___ Supplied material ___

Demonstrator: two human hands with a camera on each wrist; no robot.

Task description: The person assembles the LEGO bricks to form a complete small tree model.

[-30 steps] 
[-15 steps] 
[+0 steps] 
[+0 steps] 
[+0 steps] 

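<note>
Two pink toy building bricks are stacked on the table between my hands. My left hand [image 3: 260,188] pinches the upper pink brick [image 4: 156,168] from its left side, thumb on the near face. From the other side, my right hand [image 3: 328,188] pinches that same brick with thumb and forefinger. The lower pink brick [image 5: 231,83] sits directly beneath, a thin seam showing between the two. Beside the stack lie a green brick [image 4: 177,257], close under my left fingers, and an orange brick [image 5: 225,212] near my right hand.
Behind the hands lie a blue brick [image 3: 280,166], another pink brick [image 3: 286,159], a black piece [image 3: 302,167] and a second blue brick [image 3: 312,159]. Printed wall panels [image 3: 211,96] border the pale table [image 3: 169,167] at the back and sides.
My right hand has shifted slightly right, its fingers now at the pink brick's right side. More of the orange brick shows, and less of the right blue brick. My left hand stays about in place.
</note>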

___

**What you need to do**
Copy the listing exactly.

**Solution to the problem**
Demonstrator: two human hands with a camera on each wrist; no robot.

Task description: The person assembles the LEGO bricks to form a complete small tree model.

[-30 steps] 
[-15 steps] 
[+0 steps] 
[+0 steps] 
[+0 steps] 

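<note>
Two pink toy building bricks are stacked on the table between my hands. My left hand [image 3: 260,188] pinches the upper pink brick [image 4: 156,168] from its left side, thumb on the near face. From the other side, my right hand [image 3: 328,188] pinches that same brick with thumb and forefinger. The lower pink brick [image 5: 231,83] sits directly beneath, a thin seam showing between the two. Beside the stack lie a green brick [image 4: 177,257], close under my left fingers, and an orange brick [image 5: 225,212] near my right hand.
Behind the hands lie a blue brick [image 3: 280,166], another pink brick [image 3: 286,159], a black piece [image 3: 302,167] and a second blue brick [image 3: 312,159]. Printed wall panels [image 3: 211,96] border the pale table [image 3: 169,167] at the back and sides.
My right hand has shifted slightly right, its fingers now at the pink brick's right side. More of the orange brick shows, and less of the right blue brick. My left hand stays about in place.
</note>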

This concludes the output for the exercise.